I saw a program on youtube suggesting there was another beach adjacent to Sword called Band. Forgotten history.

https://www.youtube.com/watch?v=5z-CjczAGuM


----------



## garb811 (6 Nov 2020)

Hardly the "scoop" that Dr Felton tries to play it off as, it's easy to find references to Band Beach...  Playing it up as "forgotten history" plays well to his audience, I guess.


----------



## tomahawk6 (6 Nov 2020)

Band beach was never mentioned in books I read about D Day. So the video was educational.


----------



## CBH99 (12 Nov 2020)

tomahawk6 said:
			
		

> Band beach was never mentioned in books I read about D Day. So the video was educational.
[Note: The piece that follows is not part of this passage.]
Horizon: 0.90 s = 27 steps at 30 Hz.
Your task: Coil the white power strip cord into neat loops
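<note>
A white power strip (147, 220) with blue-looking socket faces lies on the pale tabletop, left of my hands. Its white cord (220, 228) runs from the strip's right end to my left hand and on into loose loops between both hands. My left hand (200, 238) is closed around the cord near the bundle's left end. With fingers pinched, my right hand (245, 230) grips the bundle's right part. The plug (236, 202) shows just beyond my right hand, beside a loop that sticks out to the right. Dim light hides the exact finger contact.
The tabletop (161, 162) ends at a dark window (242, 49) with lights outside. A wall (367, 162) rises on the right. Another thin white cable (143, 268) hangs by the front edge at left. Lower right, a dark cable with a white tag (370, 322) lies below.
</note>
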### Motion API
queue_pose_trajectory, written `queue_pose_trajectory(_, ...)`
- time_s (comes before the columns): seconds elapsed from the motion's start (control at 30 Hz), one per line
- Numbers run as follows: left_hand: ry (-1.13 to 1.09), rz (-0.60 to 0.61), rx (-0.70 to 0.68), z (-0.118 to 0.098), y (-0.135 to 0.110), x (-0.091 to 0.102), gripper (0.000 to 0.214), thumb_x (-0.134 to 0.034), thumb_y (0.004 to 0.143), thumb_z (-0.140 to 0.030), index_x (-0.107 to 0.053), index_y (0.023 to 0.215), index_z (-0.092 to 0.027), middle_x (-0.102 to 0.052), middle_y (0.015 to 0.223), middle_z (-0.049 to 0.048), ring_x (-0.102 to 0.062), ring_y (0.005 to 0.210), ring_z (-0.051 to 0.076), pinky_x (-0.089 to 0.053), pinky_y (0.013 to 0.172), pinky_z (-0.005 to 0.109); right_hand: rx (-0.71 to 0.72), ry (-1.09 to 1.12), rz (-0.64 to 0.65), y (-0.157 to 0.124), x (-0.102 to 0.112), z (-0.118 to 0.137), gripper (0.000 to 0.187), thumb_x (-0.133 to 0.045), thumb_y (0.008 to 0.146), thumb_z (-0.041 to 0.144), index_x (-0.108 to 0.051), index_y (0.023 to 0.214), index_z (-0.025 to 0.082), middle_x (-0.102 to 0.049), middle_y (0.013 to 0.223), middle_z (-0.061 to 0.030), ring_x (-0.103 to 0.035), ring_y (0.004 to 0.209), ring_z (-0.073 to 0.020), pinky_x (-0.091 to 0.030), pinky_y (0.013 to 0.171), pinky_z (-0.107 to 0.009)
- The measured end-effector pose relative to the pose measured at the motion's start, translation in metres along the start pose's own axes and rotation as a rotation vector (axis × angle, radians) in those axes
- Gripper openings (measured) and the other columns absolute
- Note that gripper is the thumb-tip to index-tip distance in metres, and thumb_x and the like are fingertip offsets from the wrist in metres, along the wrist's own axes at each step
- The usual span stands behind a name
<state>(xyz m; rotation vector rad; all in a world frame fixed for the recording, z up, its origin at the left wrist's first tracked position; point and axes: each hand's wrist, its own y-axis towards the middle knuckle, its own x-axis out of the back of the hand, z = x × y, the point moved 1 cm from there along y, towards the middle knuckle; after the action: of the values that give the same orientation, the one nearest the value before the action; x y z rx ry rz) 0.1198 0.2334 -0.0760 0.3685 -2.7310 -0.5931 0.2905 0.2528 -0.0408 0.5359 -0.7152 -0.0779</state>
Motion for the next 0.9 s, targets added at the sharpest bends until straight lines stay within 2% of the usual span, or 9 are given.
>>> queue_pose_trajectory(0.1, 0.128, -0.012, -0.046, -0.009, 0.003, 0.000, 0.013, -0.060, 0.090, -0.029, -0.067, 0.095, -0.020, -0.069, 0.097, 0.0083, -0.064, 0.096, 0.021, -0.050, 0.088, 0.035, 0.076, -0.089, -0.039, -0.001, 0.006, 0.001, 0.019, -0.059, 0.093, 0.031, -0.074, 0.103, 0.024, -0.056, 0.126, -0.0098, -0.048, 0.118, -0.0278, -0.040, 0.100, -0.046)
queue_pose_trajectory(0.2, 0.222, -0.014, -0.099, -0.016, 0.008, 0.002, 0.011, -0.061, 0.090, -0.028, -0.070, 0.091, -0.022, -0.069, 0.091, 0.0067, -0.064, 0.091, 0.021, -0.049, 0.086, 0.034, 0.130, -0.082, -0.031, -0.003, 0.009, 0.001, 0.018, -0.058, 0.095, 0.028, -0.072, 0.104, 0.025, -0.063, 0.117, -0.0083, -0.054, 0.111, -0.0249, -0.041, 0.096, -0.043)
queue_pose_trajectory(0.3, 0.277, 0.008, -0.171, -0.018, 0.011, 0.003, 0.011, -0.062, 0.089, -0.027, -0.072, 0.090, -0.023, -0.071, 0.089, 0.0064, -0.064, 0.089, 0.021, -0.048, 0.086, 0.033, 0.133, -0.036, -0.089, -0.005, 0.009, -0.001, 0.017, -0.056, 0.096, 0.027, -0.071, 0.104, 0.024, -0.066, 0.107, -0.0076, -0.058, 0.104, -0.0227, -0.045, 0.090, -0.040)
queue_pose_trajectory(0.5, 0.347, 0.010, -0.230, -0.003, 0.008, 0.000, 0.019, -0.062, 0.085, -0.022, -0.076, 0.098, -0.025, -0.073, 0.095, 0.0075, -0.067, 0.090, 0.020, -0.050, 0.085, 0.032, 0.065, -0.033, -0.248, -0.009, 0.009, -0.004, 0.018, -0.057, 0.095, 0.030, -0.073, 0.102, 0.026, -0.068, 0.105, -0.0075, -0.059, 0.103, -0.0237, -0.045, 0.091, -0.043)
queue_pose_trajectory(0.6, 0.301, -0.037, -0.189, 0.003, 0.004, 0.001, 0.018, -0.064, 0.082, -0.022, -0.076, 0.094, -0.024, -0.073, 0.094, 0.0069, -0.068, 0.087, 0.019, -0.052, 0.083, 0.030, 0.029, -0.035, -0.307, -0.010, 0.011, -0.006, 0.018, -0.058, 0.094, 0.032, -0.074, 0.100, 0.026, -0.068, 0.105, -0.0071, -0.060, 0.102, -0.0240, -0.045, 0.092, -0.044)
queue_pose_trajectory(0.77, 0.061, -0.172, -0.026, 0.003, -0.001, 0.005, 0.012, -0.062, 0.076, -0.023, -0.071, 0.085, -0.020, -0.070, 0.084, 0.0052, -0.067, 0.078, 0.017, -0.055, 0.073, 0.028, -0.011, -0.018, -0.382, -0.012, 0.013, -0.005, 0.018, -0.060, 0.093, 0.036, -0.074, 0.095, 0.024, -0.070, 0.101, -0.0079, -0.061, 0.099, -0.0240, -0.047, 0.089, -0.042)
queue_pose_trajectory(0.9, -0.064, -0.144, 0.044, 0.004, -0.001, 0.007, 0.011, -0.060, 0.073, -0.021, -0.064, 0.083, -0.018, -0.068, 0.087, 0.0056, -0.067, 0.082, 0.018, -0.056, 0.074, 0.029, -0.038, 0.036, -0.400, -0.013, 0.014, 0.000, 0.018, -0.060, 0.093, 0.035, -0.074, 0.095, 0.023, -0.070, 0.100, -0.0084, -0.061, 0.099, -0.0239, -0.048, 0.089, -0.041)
I had never heard of Band beach other.  I found the video pretty educational also - a little tidbit of the operation that was essential and important, yet I hadn't learned about either.  Good find T6   :nod:


----------



## daftandbarmy (12 Nov 2020)

tomahawk6 said:
			
		

> I saw a program on youtube suggesting there was another beach adjacent to Sword called Band. Forgotten history.
> 
> https://www.youtube.com/watch?v=5z-CjczAGuM



I saw that! Had no idea they'd named them after fish, and that we were going to be the 'Jellies'.


----------